▶ **TASK DESCRIPTION**
A faithful retyping of every entry below is wanted, with images left out.
(DATA FOR PROCESSING begins)
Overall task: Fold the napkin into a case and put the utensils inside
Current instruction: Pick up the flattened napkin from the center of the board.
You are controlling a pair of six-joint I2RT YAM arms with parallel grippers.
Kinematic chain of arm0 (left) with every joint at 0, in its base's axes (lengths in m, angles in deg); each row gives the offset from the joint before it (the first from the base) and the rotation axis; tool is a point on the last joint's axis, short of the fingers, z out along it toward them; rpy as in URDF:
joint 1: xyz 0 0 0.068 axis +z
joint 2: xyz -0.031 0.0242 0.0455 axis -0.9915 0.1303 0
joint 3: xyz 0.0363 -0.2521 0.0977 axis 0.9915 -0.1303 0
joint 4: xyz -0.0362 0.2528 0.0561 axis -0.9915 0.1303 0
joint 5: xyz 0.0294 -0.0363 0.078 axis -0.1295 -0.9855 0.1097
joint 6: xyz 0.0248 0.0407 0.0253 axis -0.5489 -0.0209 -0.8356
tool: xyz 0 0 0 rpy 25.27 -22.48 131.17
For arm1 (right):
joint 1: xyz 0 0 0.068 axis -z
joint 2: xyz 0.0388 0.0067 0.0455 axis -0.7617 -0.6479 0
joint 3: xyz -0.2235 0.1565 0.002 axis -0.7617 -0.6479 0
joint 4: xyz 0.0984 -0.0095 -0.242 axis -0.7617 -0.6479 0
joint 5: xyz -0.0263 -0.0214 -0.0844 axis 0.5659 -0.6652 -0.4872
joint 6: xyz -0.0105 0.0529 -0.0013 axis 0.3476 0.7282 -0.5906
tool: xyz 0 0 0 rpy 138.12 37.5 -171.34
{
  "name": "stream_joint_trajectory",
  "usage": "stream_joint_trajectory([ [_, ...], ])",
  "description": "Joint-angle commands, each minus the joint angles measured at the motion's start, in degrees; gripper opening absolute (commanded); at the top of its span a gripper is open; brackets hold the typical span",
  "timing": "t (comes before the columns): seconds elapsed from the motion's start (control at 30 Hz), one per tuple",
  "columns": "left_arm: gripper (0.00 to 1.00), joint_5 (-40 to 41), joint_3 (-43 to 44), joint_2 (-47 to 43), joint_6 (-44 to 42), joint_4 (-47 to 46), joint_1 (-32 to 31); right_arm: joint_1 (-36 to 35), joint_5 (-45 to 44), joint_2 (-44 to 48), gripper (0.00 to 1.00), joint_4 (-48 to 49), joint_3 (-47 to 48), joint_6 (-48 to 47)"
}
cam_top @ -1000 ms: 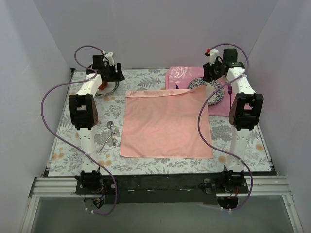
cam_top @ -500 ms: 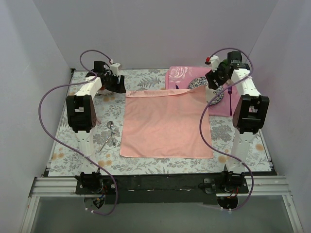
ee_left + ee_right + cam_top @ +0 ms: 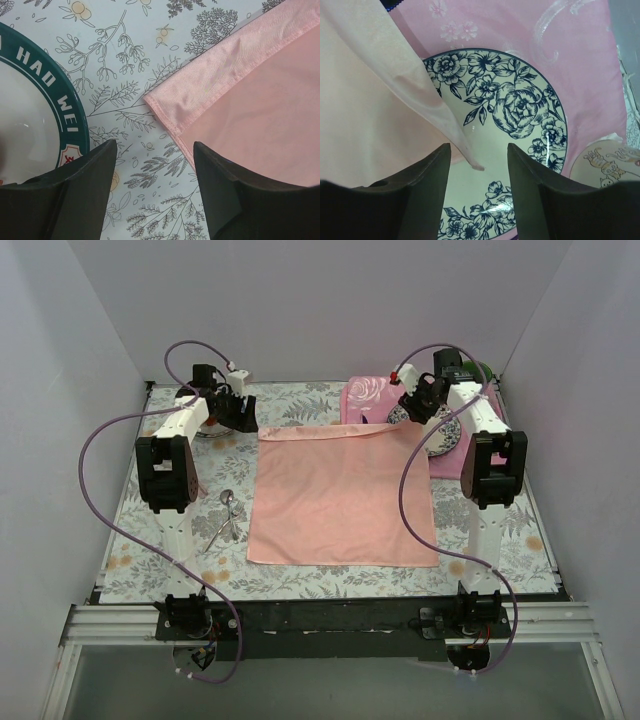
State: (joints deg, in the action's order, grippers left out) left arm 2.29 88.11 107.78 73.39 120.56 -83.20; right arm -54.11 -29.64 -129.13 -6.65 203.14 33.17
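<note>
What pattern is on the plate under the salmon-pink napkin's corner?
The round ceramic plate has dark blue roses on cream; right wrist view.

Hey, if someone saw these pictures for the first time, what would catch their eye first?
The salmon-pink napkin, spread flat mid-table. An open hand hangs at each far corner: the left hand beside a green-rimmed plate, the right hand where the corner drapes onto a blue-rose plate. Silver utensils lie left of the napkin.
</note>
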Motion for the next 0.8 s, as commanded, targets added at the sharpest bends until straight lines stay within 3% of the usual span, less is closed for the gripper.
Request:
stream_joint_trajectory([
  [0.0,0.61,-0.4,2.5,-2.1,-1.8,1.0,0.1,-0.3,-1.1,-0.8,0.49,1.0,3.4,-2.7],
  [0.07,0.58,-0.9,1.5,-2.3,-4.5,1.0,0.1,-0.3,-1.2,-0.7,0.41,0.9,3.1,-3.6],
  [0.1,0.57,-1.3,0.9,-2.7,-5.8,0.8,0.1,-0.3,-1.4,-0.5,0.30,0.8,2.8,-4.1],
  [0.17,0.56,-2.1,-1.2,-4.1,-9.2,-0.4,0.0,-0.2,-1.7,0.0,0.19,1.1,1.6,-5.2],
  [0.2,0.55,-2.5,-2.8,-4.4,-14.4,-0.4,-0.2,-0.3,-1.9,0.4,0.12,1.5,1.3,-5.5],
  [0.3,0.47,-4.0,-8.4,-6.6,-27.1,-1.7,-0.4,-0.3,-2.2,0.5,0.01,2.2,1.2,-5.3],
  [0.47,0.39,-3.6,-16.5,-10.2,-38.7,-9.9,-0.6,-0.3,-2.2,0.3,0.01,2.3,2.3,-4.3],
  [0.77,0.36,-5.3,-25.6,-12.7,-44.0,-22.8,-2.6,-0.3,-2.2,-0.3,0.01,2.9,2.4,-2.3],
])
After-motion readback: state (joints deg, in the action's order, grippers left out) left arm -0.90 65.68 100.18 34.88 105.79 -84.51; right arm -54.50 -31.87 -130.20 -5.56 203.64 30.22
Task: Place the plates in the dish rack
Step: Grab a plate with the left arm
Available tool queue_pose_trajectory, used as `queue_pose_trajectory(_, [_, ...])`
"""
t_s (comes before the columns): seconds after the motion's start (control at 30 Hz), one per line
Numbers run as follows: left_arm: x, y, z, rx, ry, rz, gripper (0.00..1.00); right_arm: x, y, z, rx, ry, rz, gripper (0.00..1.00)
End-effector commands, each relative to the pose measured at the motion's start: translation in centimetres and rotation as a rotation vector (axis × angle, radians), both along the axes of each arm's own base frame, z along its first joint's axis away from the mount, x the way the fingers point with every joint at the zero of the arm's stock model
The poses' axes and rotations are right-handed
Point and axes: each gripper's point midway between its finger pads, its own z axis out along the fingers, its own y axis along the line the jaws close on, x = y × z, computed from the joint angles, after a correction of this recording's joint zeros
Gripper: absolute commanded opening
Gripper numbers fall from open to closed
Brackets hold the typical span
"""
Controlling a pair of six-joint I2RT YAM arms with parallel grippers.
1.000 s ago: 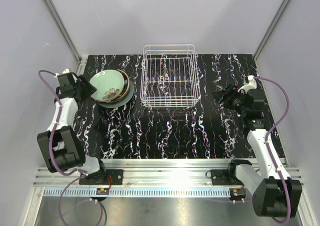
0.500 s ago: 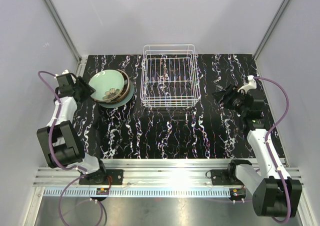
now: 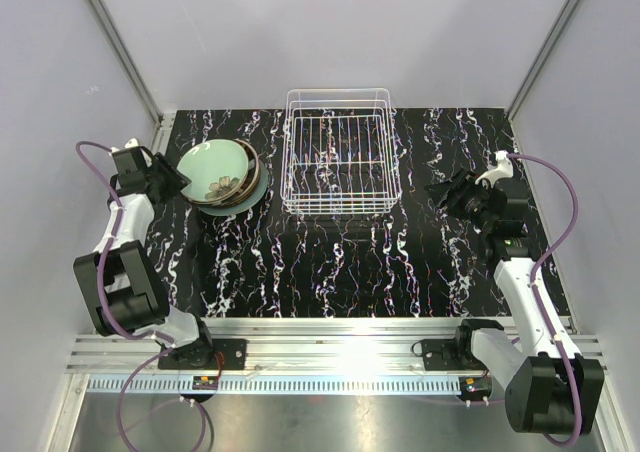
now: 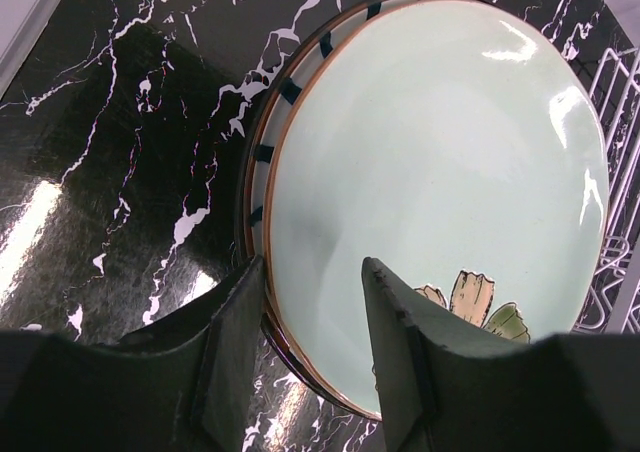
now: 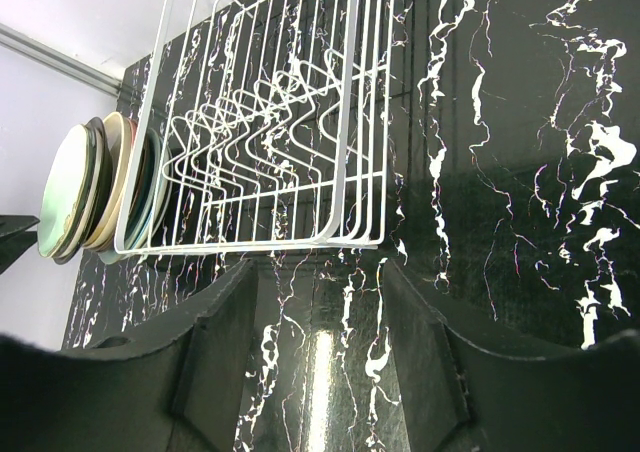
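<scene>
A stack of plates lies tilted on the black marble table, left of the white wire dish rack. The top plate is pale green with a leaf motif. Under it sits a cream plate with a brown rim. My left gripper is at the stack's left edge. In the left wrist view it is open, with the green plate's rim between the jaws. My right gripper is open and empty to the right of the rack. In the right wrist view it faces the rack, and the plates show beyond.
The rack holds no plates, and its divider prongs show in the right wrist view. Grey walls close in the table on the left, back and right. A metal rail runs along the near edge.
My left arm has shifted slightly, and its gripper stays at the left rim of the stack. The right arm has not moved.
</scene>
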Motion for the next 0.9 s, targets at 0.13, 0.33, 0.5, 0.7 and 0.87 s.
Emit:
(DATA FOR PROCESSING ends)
▶ **ANSWER SECTION**
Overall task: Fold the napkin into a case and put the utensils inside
Current instruction: Pick up the flattened napkin from the center of the board.
You are controlling a pair of six-joint I2RT YAM arms with parallel grippers.
Kinematic chain of arm0 (left) with every joint at 0, in its base's axes (lengths in m, angles in deg); each row gives the offset from the joint before it (the first from the base) and the rotation axis; tool is a point on the last joint's axis, short of the fingers, z out along it toward them; rpy as in URDF:
joint 1: xyz 0 0 0.068 axis +z
joint 2: xyz -0.031 0.0242 0.0455 axis -0.9915 0.1303 0
joint 3: xyz 0.0363 -0.2521 0.0977 axis 0.9915 -0.1303 0
joint 4: xyz -0.0362 0.2528 0.0561 axis -0.9915 0.1303 0
joint 5: xyz 0.0294 -0.0363 0.078 axis -0.1295 -0.9855 0.1097
joint 6: xyz 0.0248 0.0407 0.0253 axis -0.5489 -0.0209 -0.8356
tool: xyz 0 0 0 rpy 25.27 -22.48 131.17
For arm1 (right):
joint 1: xyz 0 0 0.068 axis -z
joint 2: xyz 0.0388 0.0067 0.0455 axis -0.7617 -0.6479 0
joint 3: xyz -0.2235 0.1565 0.002 axis -0.7617 -0.6479 0
joint 4: xyz 0.0984 -0.0095 -0.242 axis -0.7617 -0.6479 0
joint 5: xyz -0.0263 -0.0214 -0.0844 axis 0.5659 -0.6652 -0.4872
joint 6: xyz -0.0105 0.0529 -0.0013 axis 0.3476 0.7282 -0.5906
tool: xyz 0 0 0 rpy 138.12 37.5 -171.34
{
  "name": "stream_joint_trajectory",
  "usage": "stream_joint_trajectory([ [_, ...], ])",
  "description": "Joint-angle commands, each minus the joint angles measured at the motion's start, in degrees; gripper opening absolute (commanded); at the top of its span a gripper is open; brackets hold the typical span",
  "timing": "t (comes before the columns): seconds elapsed from the motion's start (control at 30 Hz), one per tuple",
  "columns": "left_arm: gripper (0.00 to 1.00), joint_5 (-40 to 41), joint_3 (-43 to 44), joint_2 (-47 to 43), joint_6 (-44 to 42), joint_4 (-47 to 46), joint_1 (-32 to 31); right_arm: joint_1 (-36 to 35), joint_5 (-45 to 44), joint_2 (-44 to 48), gripper (0.00 to 1.00), joint_4 (-48 to 49), joint_3 (-47 to 48), joint_6 (-48 to 47)"
}
cam_top @ -1000 ms: 
cam_top @ -500 ms: 
ee_left + ee_right + cam_top @ +0 ms: 
State: (joints deg, in the action's order, grippers left out) left arm 2.29 88.11 107.78 73.39 120.56 -83.20; right arm -54.11 -29.64 -129.13 -6.65 203.14 33.17
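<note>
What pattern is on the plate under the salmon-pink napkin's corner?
The round ceramic plate has dark blue roses on cream; right wrist view.

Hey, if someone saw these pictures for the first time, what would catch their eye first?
The salmon-pink napkin, spread flat mid-table. An open hand hangs at each far corner: the left hand beside a green-rimmed plate, the right hand where the corner drapes onto a blue-rose plate. Silver utensils lie left of the napkin.
</note>
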Motion for the next 0.8 s, as commanded, targets added at the sharpest bends until straight lines stay within 3% of the usual span, less is closed for the gripper.
Request:
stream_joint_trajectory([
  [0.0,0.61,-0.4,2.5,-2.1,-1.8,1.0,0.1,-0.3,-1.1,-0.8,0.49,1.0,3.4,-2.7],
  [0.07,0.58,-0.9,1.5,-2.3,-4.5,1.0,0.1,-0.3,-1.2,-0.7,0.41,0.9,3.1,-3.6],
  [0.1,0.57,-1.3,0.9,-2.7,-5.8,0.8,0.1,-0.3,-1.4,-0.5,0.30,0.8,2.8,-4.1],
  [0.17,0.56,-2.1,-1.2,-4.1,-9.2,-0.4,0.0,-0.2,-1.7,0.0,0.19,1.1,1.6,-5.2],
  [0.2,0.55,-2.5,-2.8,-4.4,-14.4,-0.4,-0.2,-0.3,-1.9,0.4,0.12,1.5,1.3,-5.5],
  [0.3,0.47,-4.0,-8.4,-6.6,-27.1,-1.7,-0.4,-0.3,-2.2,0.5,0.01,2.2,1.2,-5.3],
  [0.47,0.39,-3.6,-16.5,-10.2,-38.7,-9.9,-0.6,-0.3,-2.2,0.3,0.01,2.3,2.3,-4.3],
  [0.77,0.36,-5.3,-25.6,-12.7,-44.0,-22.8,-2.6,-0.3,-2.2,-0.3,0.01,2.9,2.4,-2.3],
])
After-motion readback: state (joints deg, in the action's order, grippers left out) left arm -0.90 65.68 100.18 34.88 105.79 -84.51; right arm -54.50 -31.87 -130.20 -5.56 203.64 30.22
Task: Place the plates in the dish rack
Step: Grab a plate with the left arm
Available tool queue_pose_trajectory, used as `queue_pose_trajectory(_, [_, ...])`
"""
t_s (comes before the columns): seconds after the motion's start (control at 30 Hz), one per line
Numbers run as follows: left_arm: x, y, z, rx, ry, rz, gripper (0.00..1.00); right_arm: x, y, z, rx, ry, rz, gripper (0.00..1.00)
End-effector commands, each relative to the pose measured at the motion's start: translation in centimetres and rotation as a rotation vector (axis × angle, radians), both along the axes of each arm's own base frame, z along its first joint's axis away from the mount, x the way the fingers point with every joint at the zero of the arm's stock model
The poses' axes and rotations are right-handed
Point and axes: each gripper's point midway between its finger pads, its own z axis out along the fingers, its own y axis along the line the jaws close on, x = y × z, computed from the joint angles, after a correction of this recording's joint zeros
Gripper: absolute commanded opening
Gripper numbers fall from open to closed
Brackets hold the typical span
"""
Controlling a pair of six-joint I2RT YAM arms with parallel grippers.
1.000 s ago: 
0.500 s ago: 
now: 
now: 
now: 
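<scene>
A stack of plates lies tilted on the black marble table, left of the white wire dish rack. The top plate is pale green with a leaf motif. Under it sits a cream plate with a brown rim. My left gripper is at the stack's left edge. In the left wrist view it is open, with the green plate's rim between the jaws. My right gripper is open and empty to the right of the rack. In the right wrist view it faces the rack, and the plates show beyond.
The rack holds no plates, and its divider prongs show in the right wrist view. Grey walls close in the table on the left, back and right. A metal rail runs along the near edge.
My left arm has shifted slightly, and its gripper stays at the left rim of the stack. The right arm has not moved.
</scene>
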Motion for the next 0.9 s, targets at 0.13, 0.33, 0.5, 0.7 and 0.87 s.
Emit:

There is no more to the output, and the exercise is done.